Other uses of RabbitMQ in ListenBrainz include delivering now playing listens to websockets, unique listens to the mbid mapping writer, results from spark cluster to the database etc. In these cases, the data can be regenerated. Data loss in these cases is tolerable as long as it is known that some messages were lost.

Data persistence

Messages are expected to be processed within seconds (or minutes during activity peaks), but because of the importance of the listen data a persistent volume is needed. Listen data messages are critical and should be backed up, other messages can be regenerated and can be ignored in case of a disaster.

Procedures

  • Start service: LB containers automatically connect to RabbitMQ on startup.

  • Reload service configuration: Update the RabbitMQ service details in consul configuration for LB and deploy a new image.

  • Restart service: Restart LB docker containers and each container will disconnect and reconnect to RabbitMQ.

  • Move service:
    • Create vhost, user, permissions, queues in the new instance

    • Stop LB producers (except the web and api containers)
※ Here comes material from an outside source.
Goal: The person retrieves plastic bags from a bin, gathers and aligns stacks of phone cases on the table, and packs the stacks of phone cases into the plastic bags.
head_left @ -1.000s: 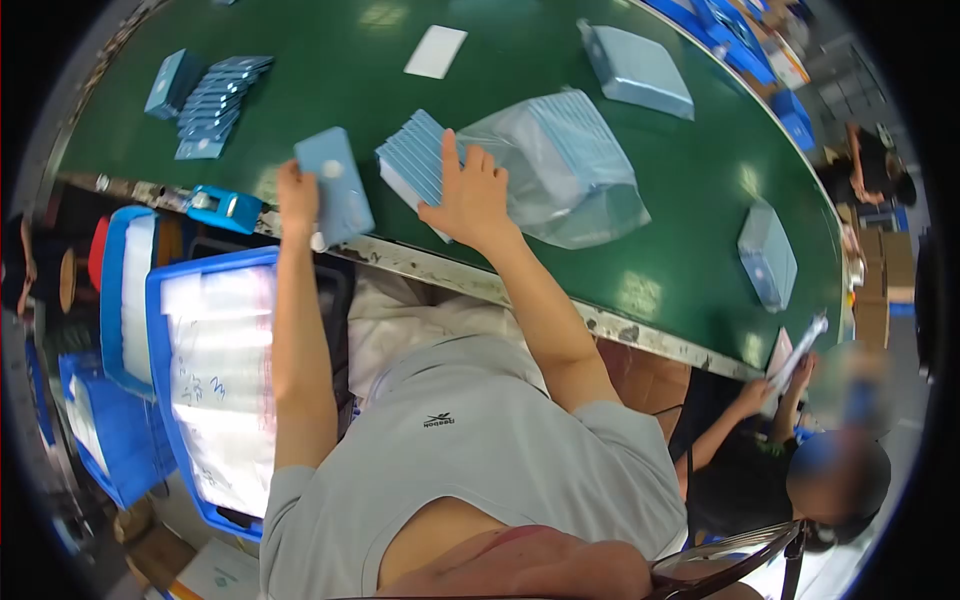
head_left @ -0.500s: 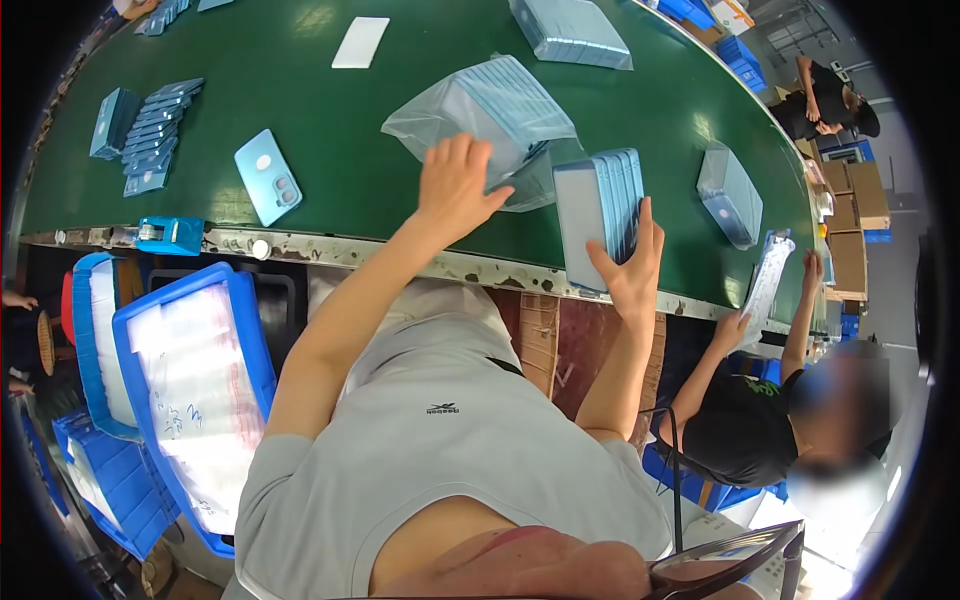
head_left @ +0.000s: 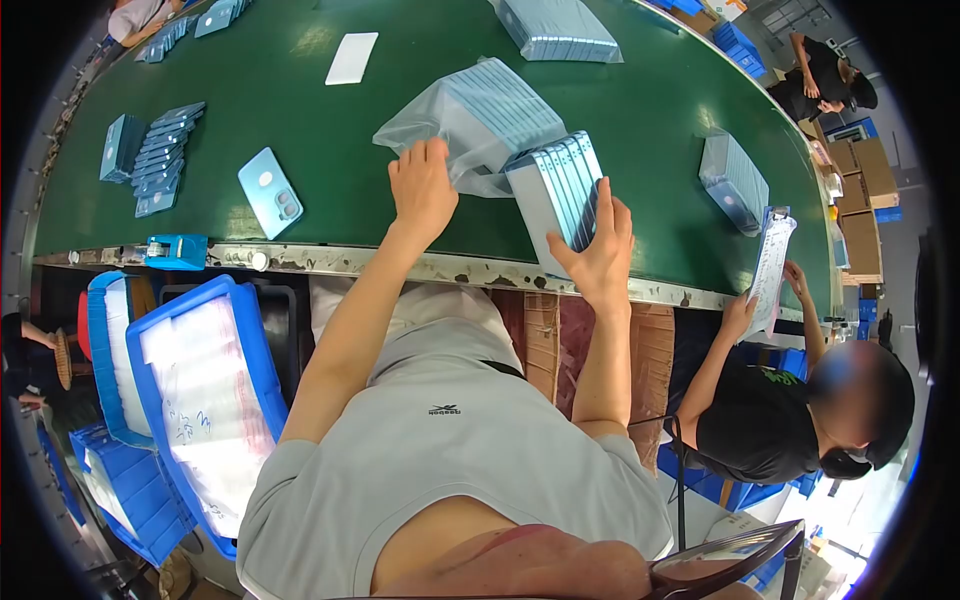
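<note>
At upper centre, the left hand pinches the clear bag (fingers curled). The right hand grasps the blue stack beside it.

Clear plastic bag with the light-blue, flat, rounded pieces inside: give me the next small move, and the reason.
Probably ease open the loose film of the clear plastic bag with the left hand: its fingers are already at that film, and the right hand holds a stack of flat light-blue pieces right beside the bag.
</note>
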A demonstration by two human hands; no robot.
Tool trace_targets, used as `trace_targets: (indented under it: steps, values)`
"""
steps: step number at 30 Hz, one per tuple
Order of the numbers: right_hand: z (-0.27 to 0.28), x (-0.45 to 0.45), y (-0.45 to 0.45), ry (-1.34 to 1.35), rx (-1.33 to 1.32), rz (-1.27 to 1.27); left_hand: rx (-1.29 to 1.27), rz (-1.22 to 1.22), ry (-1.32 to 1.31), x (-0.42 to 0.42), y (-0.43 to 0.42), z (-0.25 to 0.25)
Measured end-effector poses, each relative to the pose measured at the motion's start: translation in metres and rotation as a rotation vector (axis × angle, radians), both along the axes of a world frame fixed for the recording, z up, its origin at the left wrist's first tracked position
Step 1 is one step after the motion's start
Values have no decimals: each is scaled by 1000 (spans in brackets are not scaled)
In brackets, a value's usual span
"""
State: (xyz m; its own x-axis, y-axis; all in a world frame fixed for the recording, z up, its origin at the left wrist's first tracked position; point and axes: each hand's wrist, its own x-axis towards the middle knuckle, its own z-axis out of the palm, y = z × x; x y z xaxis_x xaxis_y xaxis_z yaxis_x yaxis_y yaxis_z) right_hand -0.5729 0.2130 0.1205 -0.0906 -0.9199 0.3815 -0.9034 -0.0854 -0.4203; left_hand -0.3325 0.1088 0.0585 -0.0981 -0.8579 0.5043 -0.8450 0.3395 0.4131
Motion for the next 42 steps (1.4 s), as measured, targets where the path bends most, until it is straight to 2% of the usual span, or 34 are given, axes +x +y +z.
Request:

    • Use shovels to transfer existing messages from old RabbitMQ instance to new one

    • Build an image using the a new consul config pointing to new RabbitMQ instance

    • Deploy all consumers using the new image

    • Deploy all producers using the new image

    • Stop shovels

    There will be no data loss but a short downtime while the containers restart.

  • Remove service: LB cannot function without RabbitMQ. So the only way is to stop LB containers, and LB will become unavailable.

Implementation details

  • Connectivity issues are reported through both Docker logs and Sentry.

  • ListenBrainz has multiple producers and consumers.

  • message protocol version: AMQP 0.9.1.

  • heartbeat timeout: client sets to 0, rabbitmq will use the server specified value.

  • ack mode:
    • producers do not use any ack mode.

    • auto ack: spark-request-consumer-michael

    • manual ack: all other consumers

  • Each connection identifies itself with RabbitMQ server by using the name of the docker container in which the service is running.